Consumer goods are getting stockpiled.

Prior to the Coronavirus pandemic, most Americans (with the exception of doomsday preppers and conspiracy theorists) didn’t store enough food at home for even a short supply disruption. At the start of the pandemic, there was a rush of what experts call “panic-buying.” Consumers hit the grocery stores to nab up items they feared would become scarce or rise in price (hand soap and toilet paper for example). 

Aside from the practical applications as the pandemic continues, experts expect that the experience of scarcity and unpreparedness will have a psychological impact on consumers going forward. Even as the pandemic abates, consumers are much more likely to continue stockpiling grocery inventory in larger quantities. 

In the more immediate future, experts expect another panic-buying surge may be upon us as the third wave of Covid-19 cases rise in the U.S. In August, the CPG firm Augusta polled shoppers and found that 38 percent of buyers had stockpiled at the start of the pandemic and planned to again at the start of a third wave. Another 15 percent of buyers said they did not stockpile at the start of the pandemic, but would this time around.

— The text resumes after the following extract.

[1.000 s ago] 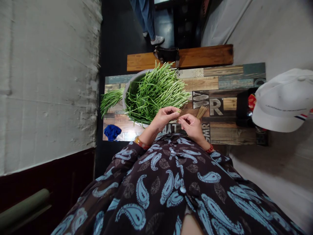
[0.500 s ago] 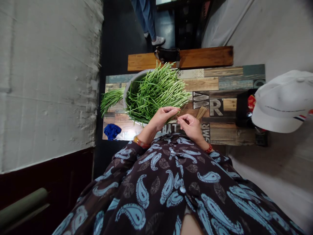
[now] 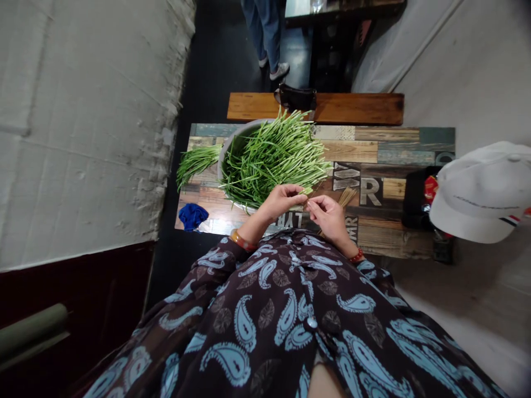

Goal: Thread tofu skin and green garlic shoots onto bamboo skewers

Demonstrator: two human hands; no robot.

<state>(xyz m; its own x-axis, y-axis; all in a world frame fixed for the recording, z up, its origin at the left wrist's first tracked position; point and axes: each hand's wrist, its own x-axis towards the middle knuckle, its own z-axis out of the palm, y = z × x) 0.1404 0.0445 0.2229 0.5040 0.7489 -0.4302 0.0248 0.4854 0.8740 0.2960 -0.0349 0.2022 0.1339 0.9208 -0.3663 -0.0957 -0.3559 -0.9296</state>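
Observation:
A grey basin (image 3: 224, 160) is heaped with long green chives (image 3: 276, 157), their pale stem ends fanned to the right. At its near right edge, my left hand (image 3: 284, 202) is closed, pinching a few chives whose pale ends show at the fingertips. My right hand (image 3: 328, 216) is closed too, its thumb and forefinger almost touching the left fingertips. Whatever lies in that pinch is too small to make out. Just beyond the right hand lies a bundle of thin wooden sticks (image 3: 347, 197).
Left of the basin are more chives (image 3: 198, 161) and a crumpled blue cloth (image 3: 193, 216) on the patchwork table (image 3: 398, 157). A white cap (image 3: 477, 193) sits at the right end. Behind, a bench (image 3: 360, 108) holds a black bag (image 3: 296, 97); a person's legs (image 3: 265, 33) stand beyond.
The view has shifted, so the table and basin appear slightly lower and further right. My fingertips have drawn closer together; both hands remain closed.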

A reduction in discretionary spending. 

While online sales are throttling up, that doesn’t mean consumers are tossing items from their Amazon wishlist into the cart willy-nilly (unless that item is a book — in which case, children’s book sales saw a 66 percent increase in the U.S.). 

For the most part, consumer discretionary spending has dropped. Instead of treating themselves to new toys, consumers have a renewed focus on items of perceived immediate value: groceries, hygiene care, cleaning and home supplies, etc. The real winners are online retailers who carry these items such as Target, Walmart, Kroger and Costco. In these categories, consumers are spending the same amount — sometimes more.

Some industries will remain in uncertain waters.

You could probably guess the industries that took the biggest hits: restaurants, apparel stores (especially footwear — turns out when people stay at home, they stick to comfier options), accessories, travel, and any form of entertainment outside of the home (movie theaters, musicians and musical venues, etc). 

So will these industries bounce back after the pandemic ends? If we look at countries that are now considered “past viral peak” as a model — then “bounce” probably isn’t the right word. Growth is expected to be slow, and it will take time to see how consumer trends will return in these categories.